Wrapping Around Foster and Adoptive Families

Description

Though you may not be able to bring a child into your home, you still can have a heart for adoption and foster care!

The goal of your church is not simply to start a peripheral ministry a few are involved in; it’s to establish a foundational culture of caring for orphaned and vulnerable children in which everyone has a role to play.

An environment where it's understood that while we're not all called to do the same thing, we're all certainly capable of doing something. That's the goal. Everyone. Doing. Something.  

If we're not careful, we may unintentionally define caring for orphans and the vulnerable too narrowly - to simply mean foster care, adoption or some other form of bringing a child into your home long term. While these are of course crucial and essential places for the Church to engage, they represent only a few of the items on the buffet of limitless opportunities available for people to get involved. The truth is that not everyone is called to foster or adopt. As a matter of fact, most people in the Church won't ever bring a child into their home for any extended period of time. But this does not mean they, and the Church as a whole, don't have an essential and necessary role to play in caring for these kids by supporting the families who do.

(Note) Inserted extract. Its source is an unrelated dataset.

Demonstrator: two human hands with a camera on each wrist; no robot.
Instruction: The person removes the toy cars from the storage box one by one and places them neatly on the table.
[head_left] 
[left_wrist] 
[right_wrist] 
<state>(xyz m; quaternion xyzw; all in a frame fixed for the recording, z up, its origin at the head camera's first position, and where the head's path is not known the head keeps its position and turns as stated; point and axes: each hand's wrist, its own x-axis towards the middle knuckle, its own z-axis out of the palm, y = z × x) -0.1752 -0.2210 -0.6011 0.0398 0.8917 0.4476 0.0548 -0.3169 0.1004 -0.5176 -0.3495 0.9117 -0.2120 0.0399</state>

If people in your church are hearing only about adoption, then the many that are not considering adoption but still have a heart to be involved won’t engage. If people are hearing just about foster care, then those who aren't able to foster but are still passionate about being involved will feel like there's no place for them to really make an impact. Our message must be clear, broad and helpful - that we all don't have to do the same thing, but we can all certainly do something. If it's too narrow we effectively communicate that the majority of our people have no essential role to play in this, if any at all, which is certainly not the case.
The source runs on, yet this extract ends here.